6:53 a.m.  Heute habe ich gegenüber meiner morgendlichen Angst die Contenance bewahrt. Sie ist da, das Zittern ist da, aber sie hat mich nicht überwältigt: ich bleibe beobachtend und gehe nicht unter. Etwas in mir bleibt ruhig und gerät nicht in Panik. Ich habe mich im Bett aufgesetzt und dass soeben die Heizung anspringt, beruhigt mich auch. Der Gedanke, ob das noch lange so weitergeht oder ob wir uns die Wohnung in Zukunft nicht mehr leisten werden können, hätte das Potential, mich wieder in Panik zu versetzen, aber ich lasse mich nicht ganz darauf ein. Ich spüre zwar das Vibrieren im Zwerchfell und merke das Zittern am Kinn, aber bleibe beherrscht.
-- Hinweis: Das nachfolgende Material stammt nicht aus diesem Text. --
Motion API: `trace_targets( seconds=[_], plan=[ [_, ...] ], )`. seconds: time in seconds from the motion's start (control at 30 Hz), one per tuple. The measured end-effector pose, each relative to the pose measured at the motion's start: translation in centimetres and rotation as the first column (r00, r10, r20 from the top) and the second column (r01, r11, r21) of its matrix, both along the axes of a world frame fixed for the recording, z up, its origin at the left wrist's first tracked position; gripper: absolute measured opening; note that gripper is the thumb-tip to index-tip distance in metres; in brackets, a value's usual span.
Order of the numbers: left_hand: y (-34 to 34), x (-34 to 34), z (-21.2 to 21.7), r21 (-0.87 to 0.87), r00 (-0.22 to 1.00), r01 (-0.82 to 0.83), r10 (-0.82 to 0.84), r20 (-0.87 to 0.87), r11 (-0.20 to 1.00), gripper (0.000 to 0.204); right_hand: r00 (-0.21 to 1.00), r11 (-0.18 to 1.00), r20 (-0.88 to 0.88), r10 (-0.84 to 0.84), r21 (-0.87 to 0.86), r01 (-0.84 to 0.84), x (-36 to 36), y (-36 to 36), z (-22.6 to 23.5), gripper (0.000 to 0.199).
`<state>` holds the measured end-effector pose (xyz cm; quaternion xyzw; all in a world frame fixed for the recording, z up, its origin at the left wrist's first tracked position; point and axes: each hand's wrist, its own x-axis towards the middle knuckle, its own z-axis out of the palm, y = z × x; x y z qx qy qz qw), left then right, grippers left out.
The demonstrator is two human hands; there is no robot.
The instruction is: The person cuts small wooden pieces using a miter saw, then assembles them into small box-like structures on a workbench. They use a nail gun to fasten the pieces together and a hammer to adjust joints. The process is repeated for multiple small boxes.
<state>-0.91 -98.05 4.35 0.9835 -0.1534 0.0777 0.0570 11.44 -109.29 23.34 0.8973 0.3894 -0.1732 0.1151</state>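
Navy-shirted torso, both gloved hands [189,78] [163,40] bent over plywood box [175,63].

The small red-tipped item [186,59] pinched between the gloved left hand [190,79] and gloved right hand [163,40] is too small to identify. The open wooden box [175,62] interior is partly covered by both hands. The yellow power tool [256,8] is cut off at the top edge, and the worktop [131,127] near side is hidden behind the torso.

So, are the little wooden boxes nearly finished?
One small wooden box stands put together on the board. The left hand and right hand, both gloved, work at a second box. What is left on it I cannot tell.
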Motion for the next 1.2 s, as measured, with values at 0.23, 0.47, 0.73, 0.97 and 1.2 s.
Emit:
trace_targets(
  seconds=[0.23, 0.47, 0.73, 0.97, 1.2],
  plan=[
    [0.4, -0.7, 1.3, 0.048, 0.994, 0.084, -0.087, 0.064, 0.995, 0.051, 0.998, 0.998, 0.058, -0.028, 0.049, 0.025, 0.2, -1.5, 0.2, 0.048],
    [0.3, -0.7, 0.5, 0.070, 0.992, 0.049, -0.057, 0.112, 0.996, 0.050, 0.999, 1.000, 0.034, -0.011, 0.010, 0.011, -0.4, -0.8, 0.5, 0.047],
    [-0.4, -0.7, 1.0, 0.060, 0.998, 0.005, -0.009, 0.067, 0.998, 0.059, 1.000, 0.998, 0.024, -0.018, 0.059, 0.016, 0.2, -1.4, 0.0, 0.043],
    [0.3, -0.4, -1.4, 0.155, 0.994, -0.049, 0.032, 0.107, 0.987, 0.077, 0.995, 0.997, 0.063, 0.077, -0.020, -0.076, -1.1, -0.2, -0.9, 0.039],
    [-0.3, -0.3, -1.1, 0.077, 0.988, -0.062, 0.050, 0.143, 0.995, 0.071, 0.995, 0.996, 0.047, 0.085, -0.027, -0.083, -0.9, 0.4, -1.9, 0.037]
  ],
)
Ich denke: mein ganzes Leben mußte ich mit dieser Angst verbringen, jetzt muß ich auf meine alten Tage deswegen nicht mehr durchdrehen (trotz des immer näher rückenden Todes – der kann ja auch eine Erlösung sein). Ich atme tief durch. Dann drehe ich den Kopf hin und her. Spott und Selbstironie kommen lächelnd näher. Wieder atme ich tief durch. (Was sich liebt, das neckt sich.) Wieder in dunkle Regionen abgedriftet, aber ohne Gefahr. Und retour.

Meint jemand, aus dem Bett springen und los! wäre das Richtige? Du hast keine Ahnung! Wenn es sich vermeiden läßt, gehe ich nicht mit offener Angst in den Tag; die Hunde draußen riechen das.